YOUR TASK: Your answer is every line of the material below in which the string "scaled" occurs.

******

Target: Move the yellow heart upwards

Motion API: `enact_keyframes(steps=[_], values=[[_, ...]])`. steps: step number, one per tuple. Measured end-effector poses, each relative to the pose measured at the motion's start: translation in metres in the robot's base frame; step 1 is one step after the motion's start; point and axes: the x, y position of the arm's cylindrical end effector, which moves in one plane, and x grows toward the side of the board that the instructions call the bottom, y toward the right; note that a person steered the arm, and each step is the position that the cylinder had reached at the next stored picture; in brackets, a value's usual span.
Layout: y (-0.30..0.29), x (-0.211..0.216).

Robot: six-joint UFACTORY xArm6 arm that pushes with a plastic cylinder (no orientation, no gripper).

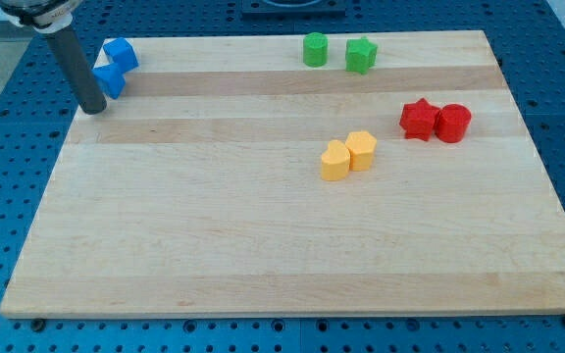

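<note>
Dark and straight, the rod comes down from the view's top left corner, and my tip point(93, 108) rests on the wooden board point(263, 245) close to its left edge; it is a bare rod end with nothing that could clench or release, and it holds nothing. Just beside my tip on the view's right sit 2 blue blocks: the lower blue block point(110, 79) is nearly touching the rod, and the upper blue block point(121, 54) touches it from the upper right; their exact shapes are hard to make out. Well apart from my tip, right of the board's middle, the yellow heart point(335, 161) lies against a yellow hexagonal block point(361, 150), which sits at its upper right. Near the top edge stand a green cylinder point(315, 49) and, just beside it on the right, a green star point(361, 55). Toward the right edge a red star point(419, 119) touches a red cylinder point(452, 124).
</note>
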Motion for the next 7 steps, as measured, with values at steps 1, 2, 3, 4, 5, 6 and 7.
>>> enact_keyframes(steps=[1, 2, 3, 4, 5, 6, 7], values=[[0.008, -0.009], [0.011, -0.014], [0.011, -0.008], [0.019, -0.004], [0.029, 0.002], [0.029, 0.002], [0.029, 0.008]])
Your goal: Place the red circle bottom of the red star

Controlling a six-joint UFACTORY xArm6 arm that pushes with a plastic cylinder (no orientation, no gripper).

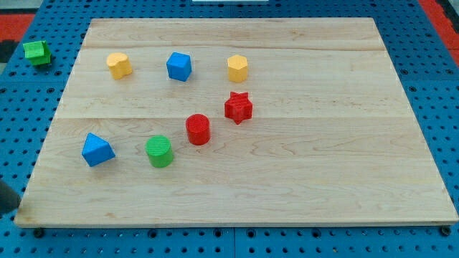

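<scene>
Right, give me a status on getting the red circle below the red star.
Done: nothing conclusive. The red circle sits close to the red star, but toward the view's lower left of it, not directly beneath. In hand: nothing that shows; my tip is not in view, so no push can be seen. Left: slide the circle toward the view's right and slightly down until it lies straight below the star, keeping clear of the green cylinder.

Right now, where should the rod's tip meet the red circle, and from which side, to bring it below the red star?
My tip is not visible. Probably contact the red circle on its upper-left wall, pushing toward the view's lower right: it sits lower-left of the red star.
</scene>
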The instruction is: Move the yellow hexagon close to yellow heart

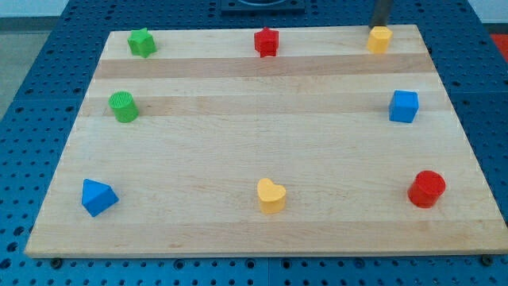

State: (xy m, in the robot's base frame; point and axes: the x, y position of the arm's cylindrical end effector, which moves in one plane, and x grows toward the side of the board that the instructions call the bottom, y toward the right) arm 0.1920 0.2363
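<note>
Standing at the view's top right, my tip comes down just behind the small yellow hexagon block, at or very near its far edge; contact cannot be confirmed. The rod carries no fingers or jaws, so there is nothing to open, close or grip

The yellow hexagon block sits on the pale wooden board, close to its top edge and toward the right corner. The yellow heart-shaped block lies near the bottom edge, about midway across, well apart from the hexagon

Other blocks on the board:
- green star-like block, top left corner
- red star-like block, top edge, centre
- green cylinder, left side, below the green star-like block
- blue cube, right side, below the yellow hexagon block
- blue triangular block, bottom left
- red cylinder, bottom right

All blocks stand apart from one another, none touching. The board rests on a blue perforated table surface, visible around all its edges
</note>
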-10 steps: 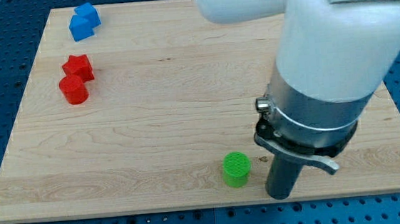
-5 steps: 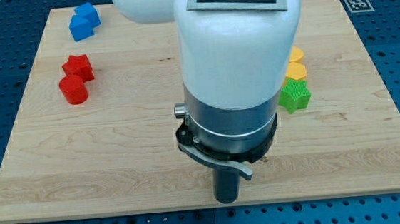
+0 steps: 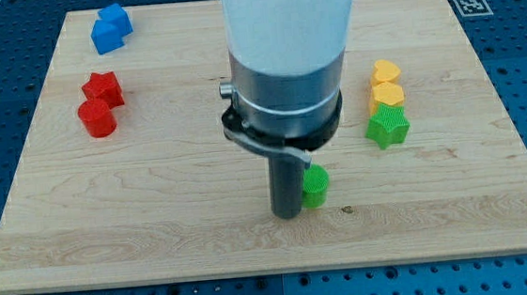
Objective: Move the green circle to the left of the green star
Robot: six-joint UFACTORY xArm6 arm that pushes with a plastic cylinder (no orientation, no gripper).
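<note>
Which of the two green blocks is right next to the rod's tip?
The green circle, right of my tip; the green star sits farther right, below the yellow blocks.

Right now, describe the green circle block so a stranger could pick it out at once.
Start at the wooden board and find the dark rod near its bottom middle. The small green round ribbed block sits right against my tip, on the view's right. The only other green piece, the green star block, is pointed and lies further right under two yellow blocks.

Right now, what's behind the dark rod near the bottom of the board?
The green circle sits right behind my tip, peeking out on the view's right. Its left part is covered by the rod.
</note>
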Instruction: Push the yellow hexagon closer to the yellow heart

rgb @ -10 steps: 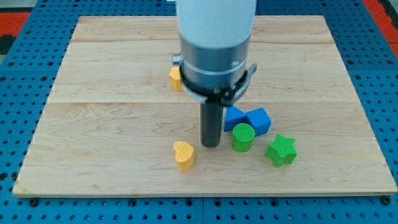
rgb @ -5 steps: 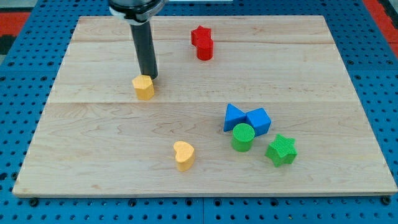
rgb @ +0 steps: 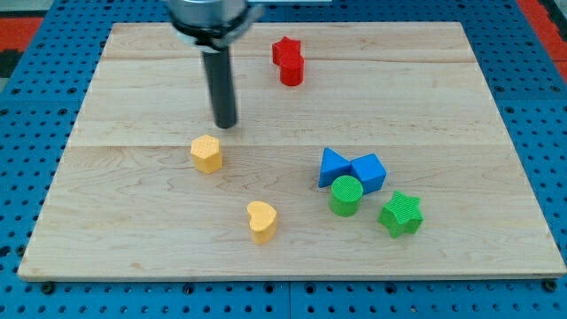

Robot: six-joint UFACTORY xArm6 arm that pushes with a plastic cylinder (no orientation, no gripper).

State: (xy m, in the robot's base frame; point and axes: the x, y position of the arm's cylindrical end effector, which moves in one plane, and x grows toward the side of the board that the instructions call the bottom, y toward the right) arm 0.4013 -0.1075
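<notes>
The yellow hexagon [rgb: 205, 152] sits on the wooden board, left of centre. The yellow heart [rgb: 262, 221] lies below and to the right of it, near the view's bottom. My tip [rgb: 226, 124] stands just above and slightly right of the hexagon, a small gap away and not touching it. The dark rod rises from the tip toward the view's top.
A red star and a red cylinder [rgb: 289, 61] sit together near the view's top. A blue triangle [rgb: 332, 167], a blue cube [rgb: 368, 171], a green cylinder [rgb: 345, 195] and a green star [rgb: 400, 213] cluster at the right. The board's edge [rgb: 283, 275] runs along the bottom.
The arm went from the board's centre to the upper left. The hexagon has slid down the view toward the heart. My tip has since shifted right and stands off the hexagon.
</notes>
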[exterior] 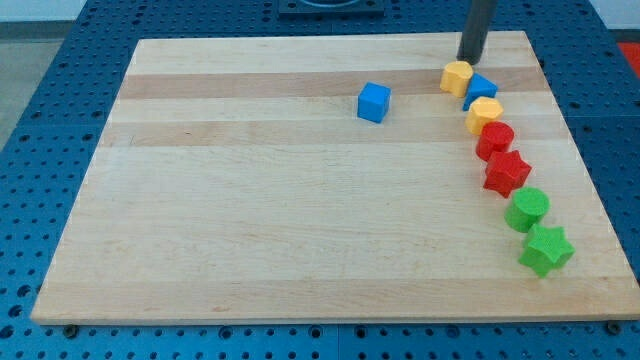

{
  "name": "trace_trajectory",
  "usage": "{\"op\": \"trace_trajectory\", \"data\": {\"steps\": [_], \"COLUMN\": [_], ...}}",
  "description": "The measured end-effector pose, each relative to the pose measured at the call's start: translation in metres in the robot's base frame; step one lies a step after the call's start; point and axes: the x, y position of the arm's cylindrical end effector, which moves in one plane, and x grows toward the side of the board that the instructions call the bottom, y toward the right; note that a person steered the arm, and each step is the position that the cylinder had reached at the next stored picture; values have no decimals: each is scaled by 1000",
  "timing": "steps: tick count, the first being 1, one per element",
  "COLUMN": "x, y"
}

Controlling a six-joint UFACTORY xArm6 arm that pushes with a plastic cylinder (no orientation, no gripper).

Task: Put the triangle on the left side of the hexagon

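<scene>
Hovering at the board's top edge, my tip (470, 57) sits just above the yellow hexagon (456, 77), apparently apart. Blue triangle (483, 87) lies below-right of it, holding nothing.

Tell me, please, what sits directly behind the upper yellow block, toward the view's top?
My tip stands just behind the upper yellow block, seemingly barely apart. The blue triangle sits beside it, partly covered.
</scene>
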Motion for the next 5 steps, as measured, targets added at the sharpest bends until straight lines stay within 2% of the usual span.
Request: {"op": "trace_trajectory", "data": {"steps": [3,5], "x": [67,85], "y": [7,1]}}
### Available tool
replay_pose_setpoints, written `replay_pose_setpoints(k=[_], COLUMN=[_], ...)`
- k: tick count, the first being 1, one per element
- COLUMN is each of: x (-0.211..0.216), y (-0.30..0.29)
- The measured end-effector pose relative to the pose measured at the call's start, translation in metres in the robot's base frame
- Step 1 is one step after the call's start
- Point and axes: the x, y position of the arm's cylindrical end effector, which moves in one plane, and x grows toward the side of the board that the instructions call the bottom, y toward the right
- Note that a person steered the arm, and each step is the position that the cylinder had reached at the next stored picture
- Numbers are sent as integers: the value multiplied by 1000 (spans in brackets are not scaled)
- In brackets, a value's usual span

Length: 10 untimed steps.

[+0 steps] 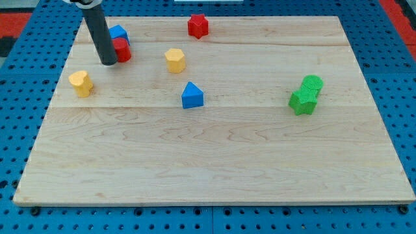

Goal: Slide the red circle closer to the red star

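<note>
A: No pincer on this arm, so nothing to report as open, closed or gripping. Only a dark rod, with my tip [108, 62] planted on the pale wooden counter [214, 169] near the view's top left.

B: And relative to the small red circle [122, 50]?

A: Right against its left side, seemingly touching, with the rod hiding part of it. Just behind the circle, toward the view's top, a blue block [118, 32], touching or nearly so.

B: Where is the chunky red star [197, 26]?

A: Well apart, off to the view's right and a little higher, near the counter's top edge.

B: Which step, then?

A: Judging by the contact, the very start of the push. Most of the gap not yet closed.

B: Next move?

A: Probably a steady shove toward the view's right and slightly up. Worth staying centred behind the circle to keep it from slipping off the tip. Also worth passing above the yellow hexagon-like block [175, 60] lying near that path.
</note>
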Motion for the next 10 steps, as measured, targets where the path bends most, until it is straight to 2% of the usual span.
replay_pose_setpoints(k=[2, 4, 5, 7, 9, 10], x=[-40, -85, -91, -67, -71, -76], y=[33, 21, 25, 61, 134, 104])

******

REPLY:
  "description": "The measured end-effector pose, each relative to the pose measured at the call's start: translation in metres in the robot's base frame; step one lies a step after the call's start; point and axes: the x, y position of the arm's cylindrical end effector, which moves in one plane, and x grows toward the side of the board that the instructions call the bottom, y toward the right; note that a person steered the arm, and each step is the position that the cylinder had reached at the next stored picture; values have no decimals: each is scaled by 1000",
- Numbers are sent as integers: the value multiplied by 1000 (spans in brackets are not scaled)

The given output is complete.